# Sorry for my ignorance



## silatman (Jun 25, 2005)

Where does Falung Gung and Yoga come into the internal arts? Are they just other forms of Tai Chi?


----------



## Matt Stone (Jun 25, 2005)

Falun Gong is a religious doctrine couched heavily (and poorly hidden) in a qigong exercise program.  The Falun folks believe they will achieve supernatural powers if they practice their exercises.

Do a search on google for Falung Gong.  They have their own website somewhere...


----------



## clfsean (Jun 25, 2005)

Yoga is a good complement to MA & I guess can be viewed as a qigong type of activity. 

Falun Gong/Falun Dafa... whole other issue.


----------



## dmax999 (Jun 26, 2005)

Not sure this is entirely correct, but...

The idea of chi came from India before China, not sure if it originated there or not.  Yoga is an Indian art used to cultivate chi, or what ever their word or meaning of it is.  Da Mo came from India to China to teach the Chinese these exercises (It may not have been called yoga at the time but was probably very similar)  Da Mo did not teach martial arts at all, just exercises to physically strengthen the monks and improve their health.

The Chinese adapted these theories of chi and applied them to fighting systems.  Tai Chi is one of the most prominant martial arts derived from these teachings.

Tai Chi could be thought of as Yoga changed so it can be applied to a fighting system.  Though if you take that last sentence literally it would be wrong, because it takes the ideas yoga is based and turns it into a martial art not the specific positions or movements.  Yoga is not a martial art in any respect whatsoever.

There are differences between how yoga and Chinese systems believe chi works, and that stems from their common orgin being thousands of years apart.

Hope this is somewhat correct and helpful to your understanding.


----------



## brothershaw (Jun 26, 2005)

If I remember correctly the original form/style tai ji / tai chi was created from several other pre existing martial arts styles, much later on this splintered into the various versions existing today.


----------



## Matt Stone (Jun 27, 2005)

brothershaw said:
			
		

> If I remember correctly the original form/style tai ji / tai chi was created from several other pre existing martial arts styles, much later on this splintered into the various versions existing today.

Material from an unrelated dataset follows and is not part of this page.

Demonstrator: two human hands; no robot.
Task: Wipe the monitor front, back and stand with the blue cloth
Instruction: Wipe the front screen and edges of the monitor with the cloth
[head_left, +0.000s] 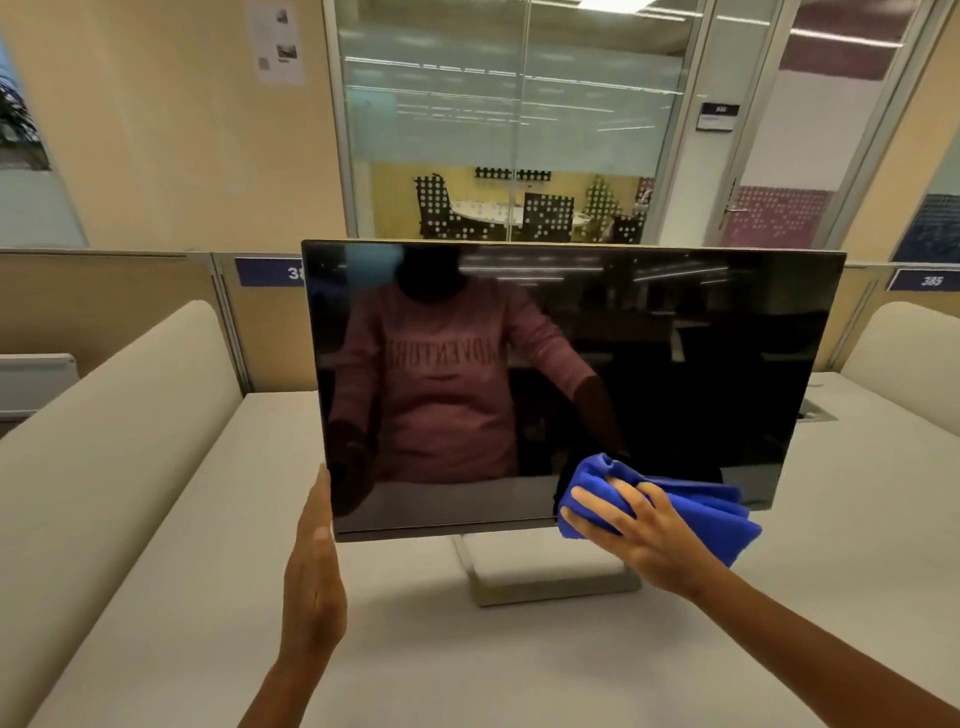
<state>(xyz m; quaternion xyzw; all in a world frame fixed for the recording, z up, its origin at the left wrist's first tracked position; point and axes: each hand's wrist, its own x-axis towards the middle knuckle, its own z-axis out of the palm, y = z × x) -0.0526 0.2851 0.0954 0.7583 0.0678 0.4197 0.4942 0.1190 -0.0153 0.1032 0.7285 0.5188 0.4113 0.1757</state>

Taijiquan, in all its incarnations, has far more to do with the older Shaolin derivative styles than it does with Yoga...  Many of the classical Taiji postures are found, unchanged, in Shaolin forms as well.  Taiji most certainly did not come about as a result of yogic study.  Even the creation myth of Taiji, attributed to Chang San-feng (known to be false, but widely circulated nonetheless), is one of combat, not meditation.

Certainly Da Mo brought yogic practices with him (as well as martial arts; I forget the name, but he was known to have been adept at an Indian empty handed system as well as yoga and meditation), but it wasn't the first exposure the Chinese had to meditation or the concept of qi.  

Qi and qigong are far less important to the study of Taijiquan than they are to yoga.  Taiji is a fighting art that employs the use of qi; it is *not* an exercise art that is applied for fighting.


----------



## brothershaw (Jun 27, 2005)

I find it very interesting that you seem to downplay  qi and qigong development in regards to its importance to tai chi. I agree that many people today are into tai chi more for health etc. and arent really learning the martial aspects however I have been under the impression the ability to utilize chi etc. was an integral part of the style.


----------



## clfsean (Jun 27, 2005)

Matt Stone said:
			
		

> Taijiquan, in all its incarnations, has far more to do with the older Shaolin derivative styles than it does with Yoga... Many of the classical Taiji postures are found, unchanged, in Shaolin forms as well. Taiji most certainly did not come about as a result of yogic study. Even the creation myth of Taiji, attributed to Chang San-feng (known to be false, but widely circulated nonetheless), is one of combat, not meditation.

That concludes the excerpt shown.